GENESEE & WYOMING INC.

     The undersigned hereby appoints MORTIMER B. FULLER, III and ADAM B. FRANKEL, and each of them, proxies for the undersigned, with full power of substitution, to vote all shares of the Class A Common Stock, all shares of the Class B Common Stock (if any), and all shares of 4% Senior Redeemable Convertible Preferred Stock, Series A (if any) of GENESEE & WYOMING INC. (the “Company”) owned by the undersigned at the Annual Meeting of Stockholders of the Company to be held at the Hyatt Regency Greenwich, 1800 East Putnam Avenue, Old Greenwich, Connecticut 06870, on Wednesday, May 12, 2004 at 10:00 a.m., local time, and at any adjournment or adjournments thereof.
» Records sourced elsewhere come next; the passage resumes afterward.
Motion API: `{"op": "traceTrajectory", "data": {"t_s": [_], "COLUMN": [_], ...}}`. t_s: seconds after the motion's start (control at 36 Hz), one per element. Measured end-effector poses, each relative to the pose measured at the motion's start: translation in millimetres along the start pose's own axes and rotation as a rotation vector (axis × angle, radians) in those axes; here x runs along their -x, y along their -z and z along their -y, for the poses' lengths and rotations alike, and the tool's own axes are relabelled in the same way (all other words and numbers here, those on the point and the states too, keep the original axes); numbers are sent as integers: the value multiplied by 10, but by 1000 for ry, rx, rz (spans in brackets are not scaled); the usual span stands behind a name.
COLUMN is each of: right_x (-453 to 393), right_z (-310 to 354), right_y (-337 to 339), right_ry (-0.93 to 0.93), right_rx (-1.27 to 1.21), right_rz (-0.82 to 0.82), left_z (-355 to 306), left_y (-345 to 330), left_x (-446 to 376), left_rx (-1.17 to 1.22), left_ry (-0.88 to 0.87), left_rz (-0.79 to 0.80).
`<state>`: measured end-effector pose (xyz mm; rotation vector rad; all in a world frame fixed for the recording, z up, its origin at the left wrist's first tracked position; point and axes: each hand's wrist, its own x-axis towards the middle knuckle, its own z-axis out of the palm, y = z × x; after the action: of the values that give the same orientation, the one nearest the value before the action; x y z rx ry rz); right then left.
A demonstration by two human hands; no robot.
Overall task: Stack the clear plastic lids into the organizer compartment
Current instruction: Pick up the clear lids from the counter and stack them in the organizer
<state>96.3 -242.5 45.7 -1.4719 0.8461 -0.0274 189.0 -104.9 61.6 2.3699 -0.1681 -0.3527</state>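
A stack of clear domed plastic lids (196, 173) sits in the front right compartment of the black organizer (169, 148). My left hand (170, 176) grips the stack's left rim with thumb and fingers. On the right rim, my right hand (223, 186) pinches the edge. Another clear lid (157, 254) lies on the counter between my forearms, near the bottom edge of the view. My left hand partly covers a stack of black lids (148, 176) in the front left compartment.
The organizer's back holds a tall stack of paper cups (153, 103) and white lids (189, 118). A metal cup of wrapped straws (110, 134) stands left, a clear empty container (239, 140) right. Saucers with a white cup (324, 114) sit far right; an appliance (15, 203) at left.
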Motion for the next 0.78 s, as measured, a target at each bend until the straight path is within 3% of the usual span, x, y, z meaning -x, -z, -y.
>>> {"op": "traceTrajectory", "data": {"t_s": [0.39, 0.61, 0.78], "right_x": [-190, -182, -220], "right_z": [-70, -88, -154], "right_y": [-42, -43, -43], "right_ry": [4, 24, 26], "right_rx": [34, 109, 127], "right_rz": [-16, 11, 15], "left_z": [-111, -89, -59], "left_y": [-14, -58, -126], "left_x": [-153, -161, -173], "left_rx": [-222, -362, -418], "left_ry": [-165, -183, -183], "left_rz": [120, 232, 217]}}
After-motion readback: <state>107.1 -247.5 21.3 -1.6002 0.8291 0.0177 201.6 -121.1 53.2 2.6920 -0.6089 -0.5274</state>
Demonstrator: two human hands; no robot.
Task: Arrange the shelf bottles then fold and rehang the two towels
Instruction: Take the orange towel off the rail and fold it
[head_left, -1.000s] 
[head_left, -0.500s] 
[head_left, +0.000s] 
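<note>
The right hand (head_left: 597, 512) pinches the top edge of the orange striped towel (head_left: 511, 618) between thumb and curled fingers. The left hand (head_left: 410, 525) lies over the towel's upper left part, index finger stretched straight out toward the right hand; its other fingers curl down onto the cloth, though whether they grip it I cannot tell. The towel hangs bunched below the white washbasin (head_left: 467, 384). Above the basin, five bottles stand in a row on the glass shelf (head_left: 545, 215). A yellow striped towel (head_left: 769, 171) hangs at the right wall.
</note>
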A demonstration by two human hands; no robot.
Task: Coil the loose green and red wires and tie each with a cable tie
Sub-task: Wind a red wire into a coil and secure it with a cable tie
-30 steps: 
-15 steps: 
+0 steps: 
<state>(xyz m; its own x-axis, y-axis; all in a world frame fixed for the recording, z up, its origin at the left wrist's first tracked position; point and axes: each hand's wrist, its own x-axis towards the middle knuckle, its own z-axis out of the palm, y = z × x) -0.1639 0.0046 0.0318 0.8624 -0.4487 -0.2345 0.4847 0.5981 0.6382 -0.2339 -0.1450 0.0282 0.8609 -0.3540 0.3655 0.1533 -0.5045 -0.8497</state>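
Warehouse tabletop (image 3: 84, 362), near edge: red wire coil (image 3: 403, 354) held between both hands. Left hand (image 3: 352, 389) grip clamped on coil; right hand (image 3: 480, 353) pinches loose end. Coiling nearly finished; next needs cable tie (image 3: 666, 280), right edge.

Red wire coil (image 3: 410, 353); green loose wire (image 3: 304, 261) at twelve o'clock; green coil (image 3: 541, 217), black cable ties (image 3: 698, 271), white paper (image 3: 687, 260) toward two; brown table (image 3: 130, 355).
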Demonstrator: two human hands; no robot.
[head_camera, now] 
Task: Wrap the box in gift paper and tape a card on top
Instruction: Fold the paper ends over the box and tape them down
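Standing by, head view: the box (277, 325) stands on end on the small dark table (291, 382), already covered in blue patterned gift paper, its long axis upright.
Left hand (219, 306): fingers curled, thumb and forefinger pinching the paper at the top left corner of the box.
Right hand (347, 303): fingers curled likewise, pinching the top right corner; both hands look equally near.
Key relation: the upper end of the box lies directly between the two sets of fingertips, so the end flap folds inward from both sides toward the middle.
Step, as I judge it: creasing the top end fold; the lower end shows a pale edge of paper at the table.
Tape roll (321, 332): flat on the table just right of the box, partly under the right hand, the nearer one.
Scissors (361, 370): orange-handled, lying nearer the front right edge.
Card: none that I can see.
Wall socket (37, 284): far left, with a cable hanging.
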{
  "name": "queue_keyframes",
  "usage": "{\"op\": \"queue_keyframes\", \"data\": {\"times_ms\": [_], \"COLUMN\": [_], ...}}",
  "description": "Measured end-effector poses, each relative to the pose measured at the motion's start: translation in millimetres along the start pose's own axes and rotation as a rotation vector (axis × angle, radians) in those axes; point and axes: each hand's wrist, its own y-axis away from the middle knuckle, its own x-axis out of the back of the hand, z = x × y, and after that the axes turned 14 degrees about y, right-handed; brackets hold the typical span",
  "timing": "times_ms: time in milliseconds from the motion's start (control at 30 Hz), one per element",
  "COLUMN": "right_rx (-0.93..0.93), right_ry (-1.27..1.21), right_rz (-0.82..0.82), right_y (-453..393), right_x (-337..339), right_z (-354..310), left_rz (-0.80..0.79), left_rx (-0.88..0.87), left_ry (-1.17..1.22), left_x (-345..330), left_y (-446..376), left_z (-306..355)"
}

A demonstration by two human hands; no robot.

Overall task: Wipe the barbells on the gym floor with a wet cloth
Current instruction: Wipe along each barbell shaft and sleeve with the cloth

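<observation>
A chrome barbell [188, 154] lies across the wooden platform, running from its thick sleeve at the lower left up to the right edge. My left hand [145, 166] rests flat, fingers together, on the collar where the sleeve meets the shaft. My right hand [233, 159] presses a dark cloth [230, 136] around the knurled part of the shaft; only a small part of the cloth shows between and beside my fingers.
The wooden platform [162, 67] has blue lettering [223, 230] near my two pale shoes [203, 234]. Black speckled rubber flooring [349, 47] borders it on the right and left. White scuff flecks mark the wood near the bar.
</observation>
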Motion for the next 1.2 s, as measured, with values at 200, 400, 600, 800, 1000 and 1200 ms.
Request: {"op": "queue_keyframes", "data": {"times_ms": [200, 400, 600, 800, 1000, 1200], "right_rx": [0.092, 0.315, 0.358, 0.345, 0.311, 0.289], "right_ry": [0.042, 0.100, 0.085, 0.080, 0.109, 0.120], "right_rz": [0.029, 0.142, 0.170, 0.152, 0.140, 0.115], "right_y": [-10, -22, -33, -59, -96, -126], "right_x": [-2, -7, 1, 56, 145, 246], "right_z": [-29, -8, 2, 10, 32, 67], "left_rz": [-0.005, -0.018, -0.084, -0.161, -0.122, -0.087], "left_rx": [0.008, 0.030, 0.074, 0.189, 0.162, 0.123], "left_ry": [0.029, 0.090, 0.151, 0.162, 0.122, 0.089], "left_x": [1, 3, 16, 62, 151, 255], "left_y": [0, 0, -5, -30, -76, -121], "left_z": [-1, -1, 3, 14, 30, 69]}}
     This Proxy is solicited on behalf of the Board of Directors of the Company. This Proxy will be voted as specified by the undersigned. This Proxy revokes any prior proxy given by the undersigned. Unless authority to vote for one or more of the nominees is specifically withheld according to the instructions, a signed Proxy will be voted FOR the election of the three nominees for directors and, unless otherwise specified, FOR each of the other two proposals listed herein and described in the accompanying Proxy Statement. The undersigned acknowledges receipt with this Proxy of a copy of the Notice of Annual Meeting and Proxy Statement dated April 19, 2004, describing more fully the proposals set forth herein.